Some viewer comments on Netflix have called the film racist, in that it seems to reinforce negative stereotypes about Native Americans in regards to alcoholism and related issues. Sherman Alexie told the New York Times, “It’s a little problematic in that it’s a white guy’s movie about us. But in learning how the film was made, I think people will discover it was truly collaborative. The filmmakers ended up in the position of witness as much as creator.” Alexie's point is most clearly supported by the voice over interviews in the film, in which the subjects' own words guide our understanding of what is happening. But the point about collaboration between outside observer and a group subject also calls to mind various experiments by French documentarian Jean Rouch.

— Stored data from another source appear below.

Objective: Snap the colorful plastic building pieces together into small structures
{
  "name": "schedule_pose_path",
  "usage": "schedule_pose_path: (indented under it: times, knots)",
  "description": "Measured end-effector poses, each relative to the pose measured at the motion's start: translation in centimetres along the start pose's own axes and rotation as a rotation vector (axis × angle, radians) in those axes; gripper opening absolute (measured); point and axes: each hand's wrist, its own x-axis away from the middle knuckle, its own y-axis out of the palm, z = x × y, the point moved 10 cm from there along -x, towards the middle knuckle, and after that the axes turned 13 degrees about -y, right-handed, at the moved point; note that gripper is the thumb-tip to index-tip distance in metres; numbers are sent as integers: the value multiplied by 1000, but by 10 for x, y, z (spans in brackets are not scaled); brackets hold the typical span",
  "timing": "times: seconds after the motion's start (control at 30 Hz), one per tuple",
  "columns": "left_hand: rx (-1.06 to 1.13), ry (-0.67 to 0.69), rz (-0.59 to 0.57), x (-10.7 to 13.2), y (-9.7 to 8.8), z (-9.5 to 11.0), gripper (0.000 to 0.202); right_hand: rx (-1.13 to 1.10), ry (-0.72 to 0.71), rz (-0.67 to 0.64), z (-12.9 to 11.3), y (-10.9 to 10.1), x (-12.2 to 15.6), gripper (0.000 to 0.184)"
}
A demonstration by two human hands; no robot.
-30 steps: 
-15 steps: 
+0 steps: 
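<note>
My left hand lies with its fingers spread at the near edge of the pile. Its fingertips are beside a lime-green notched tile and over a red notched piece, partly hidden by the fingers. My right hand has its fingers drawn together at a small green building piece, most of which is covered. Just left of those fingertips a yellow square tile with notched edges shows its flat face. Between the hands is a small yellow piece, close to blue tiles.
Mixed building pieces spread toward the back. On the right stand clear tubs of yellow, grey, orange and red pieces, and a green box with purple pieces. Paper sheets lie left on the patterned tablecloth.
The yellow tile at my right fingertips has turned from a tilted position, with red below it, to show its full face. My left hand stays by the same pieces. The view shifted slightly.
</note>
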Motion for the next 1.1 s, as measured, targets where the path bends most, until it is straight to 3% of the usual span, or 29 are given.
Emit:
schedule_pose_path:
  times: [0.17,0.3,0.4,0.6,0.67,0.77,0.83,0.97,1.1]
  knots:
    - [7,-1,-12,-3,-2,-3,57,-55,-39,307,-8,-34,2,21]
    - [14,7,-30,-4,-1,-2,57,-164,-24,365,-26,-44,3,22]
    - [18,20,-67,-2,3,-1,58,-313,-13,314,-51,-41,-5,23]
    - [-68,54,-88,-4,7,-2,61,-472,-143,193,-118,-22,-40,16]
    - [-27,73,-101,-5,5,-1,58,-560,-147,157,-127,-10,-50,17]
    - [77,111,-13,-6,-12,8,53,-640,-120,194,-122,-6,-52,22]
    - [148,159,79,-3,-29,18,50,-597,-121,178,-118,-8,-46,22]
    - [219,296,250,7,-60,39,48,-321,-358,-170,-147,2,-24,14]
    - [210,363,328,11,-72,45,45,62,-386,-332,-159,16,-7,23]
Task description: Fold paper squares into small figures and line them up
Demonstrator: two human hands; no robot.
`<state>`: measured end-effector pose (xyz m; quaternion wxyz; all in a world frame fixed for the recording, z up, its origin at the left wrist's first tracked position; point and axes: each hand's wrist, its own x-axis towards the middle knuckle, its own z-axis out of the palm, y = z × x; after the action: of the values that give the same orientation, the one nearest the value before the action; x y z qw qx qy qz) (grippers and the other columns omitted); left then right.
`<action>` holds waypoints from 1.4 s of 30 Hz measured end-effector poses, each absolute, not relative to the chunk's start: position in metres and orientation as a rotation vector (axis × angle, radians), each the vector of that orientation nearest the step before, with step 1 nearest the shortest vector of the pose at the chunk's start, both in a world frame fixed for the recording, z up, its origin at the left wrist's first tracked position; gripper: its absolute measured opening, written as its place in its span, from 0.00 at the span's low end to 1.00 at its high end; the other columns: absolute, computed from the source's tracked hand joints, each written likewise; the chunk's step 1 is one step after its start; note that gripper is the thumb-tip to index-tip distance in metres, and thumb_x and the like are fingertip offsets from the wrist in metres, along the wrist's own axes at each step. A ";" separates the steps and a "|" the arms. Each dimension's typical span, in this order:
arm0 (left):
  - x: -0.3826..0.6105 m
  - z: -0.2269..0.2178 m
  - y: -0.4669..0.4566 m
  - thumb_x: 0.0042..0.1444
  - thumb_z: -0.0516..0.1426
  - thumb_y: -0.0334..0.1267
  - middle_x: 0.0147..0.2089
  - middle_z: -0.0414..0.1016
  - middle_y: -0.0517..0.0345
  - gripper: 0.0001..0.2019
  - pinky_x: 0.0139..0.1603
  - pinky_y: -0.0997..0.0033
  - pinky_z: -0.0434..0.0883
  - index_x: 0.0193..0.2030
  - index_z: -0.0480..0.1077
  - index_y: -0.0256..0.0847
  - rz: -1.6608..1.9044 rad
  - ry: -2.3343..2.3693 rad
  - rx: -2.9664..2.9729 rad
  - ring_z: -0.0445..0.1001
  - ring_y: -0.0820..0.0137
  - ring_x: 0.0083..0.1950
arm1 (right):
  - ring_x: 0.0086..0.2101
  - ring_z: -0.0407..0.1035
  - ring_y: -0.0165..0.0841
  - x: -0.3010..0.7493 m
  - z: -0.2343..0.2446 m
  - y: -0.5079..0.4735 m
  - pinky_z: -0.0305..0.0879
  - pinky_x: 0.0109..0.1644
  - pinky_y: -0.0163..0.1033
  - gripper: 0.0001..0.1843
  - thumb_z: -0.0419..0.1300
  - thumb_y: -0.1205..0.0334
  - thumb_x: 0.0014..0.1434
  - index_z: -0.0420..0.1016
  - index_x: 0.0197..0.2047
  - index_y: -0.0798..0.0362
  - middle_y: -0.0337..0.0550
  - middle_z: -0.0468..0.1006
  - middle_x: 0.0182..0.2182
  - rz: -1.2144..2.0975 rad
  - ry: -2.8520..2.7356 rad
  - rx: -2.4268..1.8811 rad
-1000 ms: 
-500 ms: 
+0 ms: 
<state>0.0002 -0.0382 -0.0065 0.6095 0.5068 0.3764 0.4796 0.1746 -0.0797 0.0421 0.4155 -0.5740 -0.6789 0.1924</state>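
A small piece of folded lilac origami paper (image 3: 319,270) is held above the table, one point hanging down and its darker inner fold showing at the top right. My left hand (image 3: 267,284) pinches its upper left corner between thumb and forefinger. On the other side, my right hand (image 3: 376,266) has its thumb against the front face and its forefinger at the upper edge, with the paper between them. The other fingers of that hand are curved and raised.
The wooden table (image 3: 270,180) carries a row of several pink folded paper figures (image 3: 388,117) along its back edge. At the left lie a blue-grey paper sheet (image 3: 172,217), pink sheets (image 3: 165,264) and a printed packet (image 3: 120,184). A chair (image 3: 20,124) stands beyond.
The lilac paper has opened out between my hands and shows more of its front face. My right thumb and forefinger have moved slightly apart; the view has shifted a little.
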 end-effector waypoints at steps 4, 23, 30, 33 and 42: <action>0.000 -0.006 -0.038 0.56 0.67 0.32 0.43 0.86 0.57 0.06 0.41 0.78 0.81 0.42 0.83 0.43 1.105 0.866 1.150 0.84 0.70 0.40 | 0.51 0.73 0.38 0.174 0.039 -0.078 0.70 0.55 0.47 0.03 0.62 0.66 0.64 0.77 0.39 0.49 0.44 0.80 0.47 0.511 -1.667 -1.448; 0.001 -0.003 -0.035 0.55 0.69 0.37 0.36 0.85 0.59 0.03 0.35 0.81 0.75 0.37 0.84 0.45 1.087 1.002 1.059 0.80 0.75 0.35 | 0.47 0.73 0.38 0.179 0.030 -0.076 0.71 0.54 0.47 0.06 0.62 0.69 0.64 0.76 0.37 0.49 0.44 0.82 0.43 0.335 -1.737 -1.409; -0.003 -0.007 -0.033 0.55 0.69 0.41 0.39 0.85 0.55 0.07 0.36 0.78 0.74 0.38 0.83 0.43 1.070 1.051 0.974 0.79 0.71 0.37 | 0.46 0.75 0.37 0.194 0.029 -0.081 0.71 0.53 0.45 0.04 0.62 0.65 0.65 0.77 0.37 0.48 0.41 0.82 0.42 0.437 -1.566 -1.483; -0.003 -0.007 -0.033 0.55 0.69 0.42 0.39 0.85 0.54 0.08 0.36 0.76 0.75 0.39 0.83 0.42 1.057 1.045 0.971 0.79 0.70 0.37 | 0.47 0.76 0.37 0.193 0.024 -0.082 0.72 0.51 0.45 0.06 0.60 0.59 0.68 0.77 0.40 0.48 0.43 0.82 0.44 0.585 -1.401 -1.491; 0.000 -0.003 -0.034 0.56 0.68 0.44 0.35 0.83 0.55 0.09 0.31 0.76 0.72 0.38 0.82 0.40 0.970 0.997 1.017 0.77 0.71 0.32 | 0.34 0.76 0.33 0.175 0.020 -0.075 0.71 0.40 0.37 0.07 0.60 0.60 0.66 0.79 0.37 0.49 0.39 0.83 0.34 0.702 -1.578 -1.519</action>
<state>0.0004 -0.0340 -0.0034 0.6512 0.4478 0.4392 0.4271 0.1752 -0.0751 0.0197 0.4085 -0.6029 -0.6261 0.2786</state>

In response to objections to an alleged colonialist point-of-view inherent in anthropology, Rouch collaborated with his African subjects in films like Jaguar (shot in the 1950s, released in 1967) which resulted in what Documentary Educational Resources has called, "part documentary, part fiction, and part reflective commentary." These experiments led to Rouch's cinema verite classic, Chronicle of a Summer (1960, made with Edgar Morin). This is just another thread in cinema history that helps illuminate why The Exiles is so interesting.
So while The Exiles certainly does not transcend the racial politics of its time, it is far more complex than to simply dismiss it as a white man exploiting Native Americans for a film. And since Native Americans are still to this day woefully underrepresented in American cinema, the fact that MacKensie did help bear witness to these lives will hopefully inspire more filmmakers to do the same.